Requirement: When you copy the material below, keep every line exact and leave each picture out.

-- Opening Marker --

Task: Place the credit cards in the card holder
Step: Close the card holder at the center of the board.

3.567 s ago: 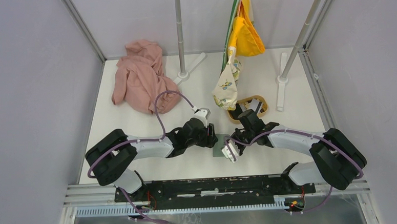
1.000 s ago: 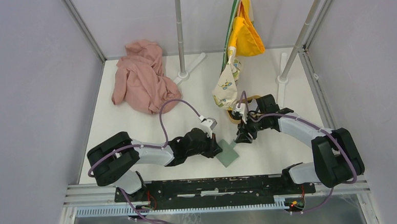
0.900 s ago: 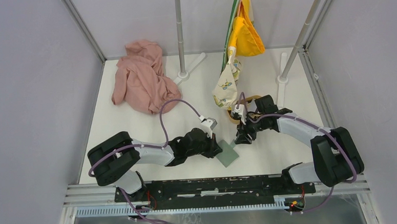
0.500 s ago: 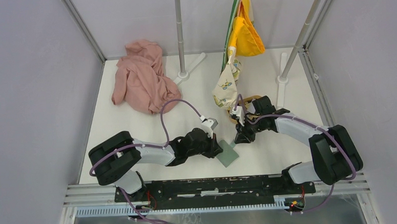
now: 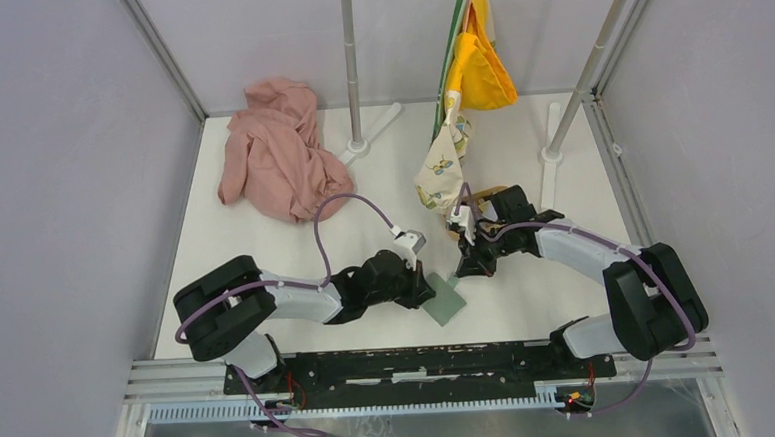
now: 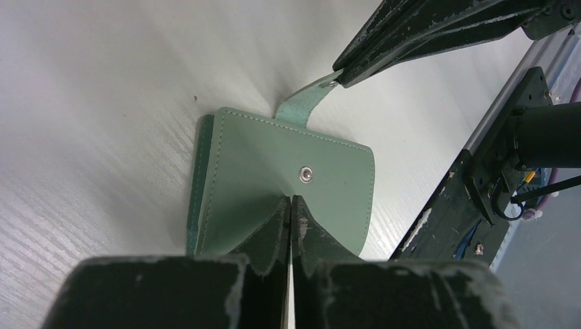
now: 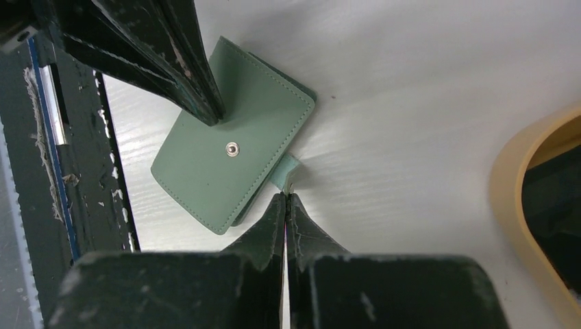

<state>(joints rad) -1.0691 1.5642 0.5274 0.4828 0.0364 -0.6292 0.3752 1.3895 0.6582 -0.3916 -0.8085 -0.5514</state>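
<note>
Left tool (image 6: 289, 205) pinched closed, right tool (image 7: 286, 200) likewise, tips low, pointing toward each other

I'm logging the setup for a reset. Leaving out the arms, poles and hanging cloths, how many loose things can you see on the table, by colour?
Green: 1, wallet
Pink: 1, cloth
Light wood: 1, tray
Total: 3

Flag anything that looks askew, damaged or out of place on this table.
Nothing looks damaged. The card holder lies at a slant, its snap strap undone and pinched by the right gripper; the left gripper is shut at its cover. A pink cloth lies crumpled far left.
</note>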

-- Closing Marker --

Task response:
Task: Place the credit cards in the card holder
Step: Close the card holder at the center of the board.

3.567 s ago: 
1.000 s ago: 
0.900 s ago: 
0.500 s ago: 
now: 
now: 
now: 

<state>(joints rad) -1.0691 1.5642 0.5274 0.4828 0.0364 -0.6292 0.3752 1.3895 0.6582 -0.3916 -0.8085 -0.5514</state>
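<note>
Left tool (image 6: 289, 205) pinched closed, right tool (image 7: 286, 200) likewise, tips low, pointing toward each other

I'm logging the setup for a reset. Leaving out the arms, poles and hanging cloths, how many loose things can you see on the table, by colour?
Green: 1, wallet
Pink: 1, cloth
Light wood: 1, tray
Total: 3

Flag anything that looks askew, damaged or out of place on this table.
Nothing looks damaged. The card holder lies at a slant, its snap strap undone and pinched by the right gripper; the left gripper is shut at its cover. A pink cloth lies crumpled far left.
</note>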

The answer, as written, is complete.